L'or de Poséidon
Falco ! Si j’ai pas arrêté le serveur, j’ai laissé quelqu’un pour surveiller le bouge où il travaille. Mais j’ai la nette impression que s’il pouvait dire quelque chose qui t’innocente, il n’hésiterait pas une seconde. Il est très loyal envers toi.
— Je ne vois pas pourquoi, avouai-je.
— Et moi non plus ! renchérit Petro, toujours aussi amical. Tu l’as peut-être payé pour confirmer ton histoire ? (En voyant ma tête, il comprit qu’il était allé trop loin.) C’est sans doute parce qu’il était ami avec Festus. Ce qui est certain, c’est que cet Epimandos est paniqué à l’idée d’être responsable de tes ennuis avec Marponius. J’ai eu beau lui dire que tu étais parfaitement capable de te faire arrêter pour un faux motif sans l’aide de personne, il n’est pas rassuré pour autant.
— J’espère que ça veut dire qu’il m’offrira à boire gratuitement, la prochaine fois que j’irai chez Flora !… Donne-moi plutôt des nouvelles de notre cher ami le juge.
Petronius poussa un grognement de dégoût.
— Si tu me donnais, toi, les tuyaux que tu prétends avoir.
— Rien de spectaculaire. J’ai deux noms. D’abord celui d’un sculpteur : Oronte Mediolanus. Il y a plusieurs années qu’il a disparu et il connaissait Festus.
— C’est pas très prometteur.
— Je sais. Je vais essayer de suivre cette piste moi-même. C’est ma spécialité, les pistes qui ne mènent nulle part. J’ai aussi appris qu’il y avait un autre centurion à Rome, un certain Laurentius, qui pose les mêmes questions que Censorinus.
Cette fois, Petro hocha la tête d’un air intéressé.
— Je vais m’occuper de lui. D’autant plus que j’ai fini par faire raconter à ta mère que Censorinus était sorti plusieurs fois le soir pour rencontrer un ami.
— Elle aurait pu me le dire à moi aussi !
— Elle l’aurait sûrement fait si tu posais les bonnes questions, s’empressa de dire Petro avec un sourire narquois. Tu devrais laisser faire les professionnels, Falco !
— Va te faire foutre !
— Du calme, ta mère m’en a parlé par hasard. Ce Laurentius est pourtant un bon candidat. Les centurions ont demandé à Censorinus de s’installer chez ta mère pour harceler la famille, tandis que l’autre poursuivait les recherches sur un autre terrain.
Petro se redressa sur son tabouret et fit bouger ses épaules, comme s’il ressentait lui aussi les effets de cette matinée humide. Ce colosse détestait la pluie car il aimait passer son temps dehors – sauf quand il rentrait à la maison pour jouer avec ses enfants.
— As-tu remarqué cette facture d’un mansio de Campanie ? demanda-t-il soudain.
Il fermait à demi les yeux et gardait un visage impassible.
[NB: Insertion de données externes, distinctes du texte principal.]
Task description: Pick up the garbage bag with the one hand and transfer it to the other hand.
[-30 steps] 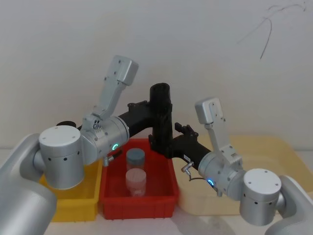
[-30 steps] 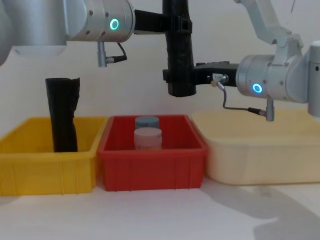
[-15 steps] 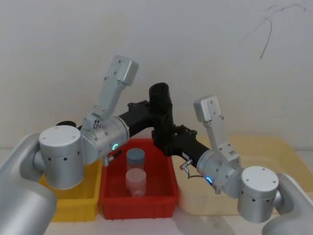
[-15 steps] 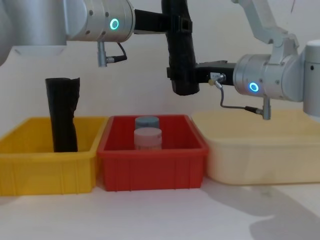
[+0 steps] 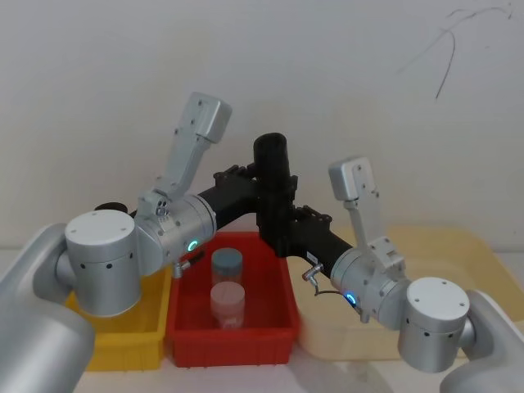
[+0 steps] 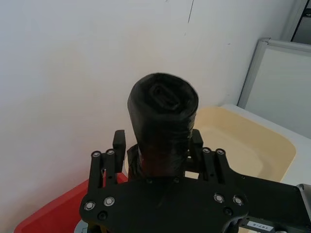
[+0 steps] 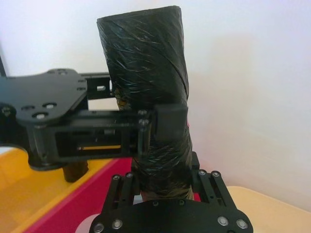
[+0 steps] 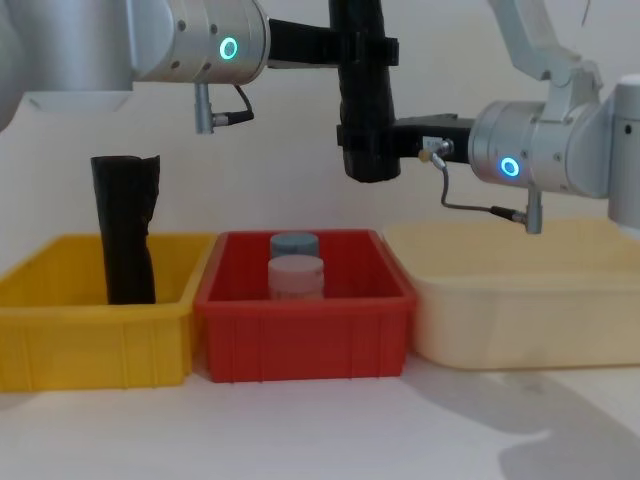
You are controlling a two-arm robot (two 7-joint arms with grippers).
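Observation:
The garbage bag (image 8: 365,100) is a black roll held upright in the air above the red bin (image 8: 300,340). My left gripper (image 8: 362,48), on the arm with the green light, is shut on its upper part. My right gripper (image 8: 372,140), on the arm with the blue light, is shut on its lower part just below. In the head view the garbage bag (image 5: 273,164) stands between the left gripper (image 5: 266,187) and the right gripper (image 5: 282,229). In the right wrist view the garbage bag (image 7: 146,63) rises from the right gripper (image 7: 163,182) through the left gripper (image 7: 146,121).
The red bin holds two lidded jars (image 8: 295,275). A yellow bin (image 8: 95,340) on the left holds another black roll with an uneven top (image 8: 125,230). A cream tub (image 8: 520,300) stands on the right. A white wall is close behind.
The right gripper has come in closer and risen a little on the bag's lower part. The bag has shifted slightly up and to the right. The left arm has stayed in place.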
Sa question impliquait pourtant qu’il savait que j’avais inspecté les bagages du mort à la caupona.
— Je l’ai remarquée, confirmai-je.
— J’ai eu l’impression que cette facture correspondait à deux personnes.
— Ça ne m’a pas frappé.
— Ce n’était pas écrit, mais à en juger par les tarifs pratiqués à la campagne, je suis sûr que c’était assez pour le foin de deux chevaux ou deux mules, et plus d’un lit. (Il baissa la voix.) Ce mansio se trouve bien près de la ferme de ton grand-père ?
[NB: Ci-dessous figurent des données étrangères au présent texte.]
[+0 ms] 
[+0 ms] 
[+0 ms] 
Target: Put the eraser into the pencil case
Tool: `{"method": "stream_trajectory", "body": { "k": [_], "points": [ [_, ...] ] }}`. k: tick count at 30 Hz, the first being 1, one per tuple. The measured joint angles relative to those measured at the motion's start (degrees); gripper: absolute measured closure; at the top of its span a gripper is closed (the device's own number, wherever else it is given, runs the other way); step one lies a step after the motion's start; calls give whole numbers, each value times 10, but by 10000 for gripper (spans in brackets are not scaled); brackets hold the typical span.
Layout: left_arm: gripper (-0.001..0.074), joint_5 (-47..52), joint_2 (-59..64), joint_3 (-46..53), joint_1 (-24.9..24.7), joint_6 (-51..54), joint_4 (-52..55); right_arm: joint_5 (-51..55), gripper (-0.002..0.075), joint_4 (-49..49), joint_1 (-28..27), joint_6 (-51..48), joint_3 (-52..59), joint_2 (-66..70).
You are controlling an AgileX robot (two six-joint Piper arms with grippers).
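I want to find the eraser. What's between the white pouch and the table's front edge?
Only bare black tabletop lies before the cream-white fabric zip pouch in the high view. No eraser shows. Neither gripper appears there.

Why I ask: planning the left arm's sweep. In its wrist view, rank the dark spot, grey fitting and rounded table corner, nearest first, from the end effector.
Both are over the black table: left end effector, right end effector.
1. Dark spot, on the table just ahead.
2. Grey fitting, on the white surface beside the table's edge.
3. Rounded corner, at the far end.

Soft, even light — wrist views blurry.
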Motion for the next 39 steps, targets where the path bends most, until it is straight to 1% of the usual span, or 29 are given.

— Pas très loin, en effet. J’aurais aimé y aller, mais étant libéré sous caution…
— Ça t’a pas empêché d’aller à Ostie, me coupa-t-il.
Comment pouvait-il le savoir ?
— Ne me dis pas que tu me fais suivre, espèce de salaud !
Il ne fit aucun commentaire sur le sujet.
— Merci pour le nom de Laurentius. Je vais interroger les autorités militaires. L’ennuyeux, c’est que s’il est venu à Rome en permission, sa présence n’a peut-être pas été notée sur les registres officiels.
— S’il était simplement venu passer de petites vacances avec Censorinus, il aurait dû venir se présenter tout de suite après son assassinat.
— C’est vrai, acquiesça Petro… S’il le faut, j’écrirai à la Quinzième pour avoir des renseignements sur lui, mais ça va demander des semaines.
— Moi, je dirais des mois. Et s’ils n’ont rien contre lui, il y a de fortes chances qu’ils ne se donnent même pas la peine de répondre à une enquête civile.
— Et s’il n’a pas les fesses propres, ajouta Petro avec un cynisme justifié, ils l’abandonneront discrètement et ne me répondront pas davantage.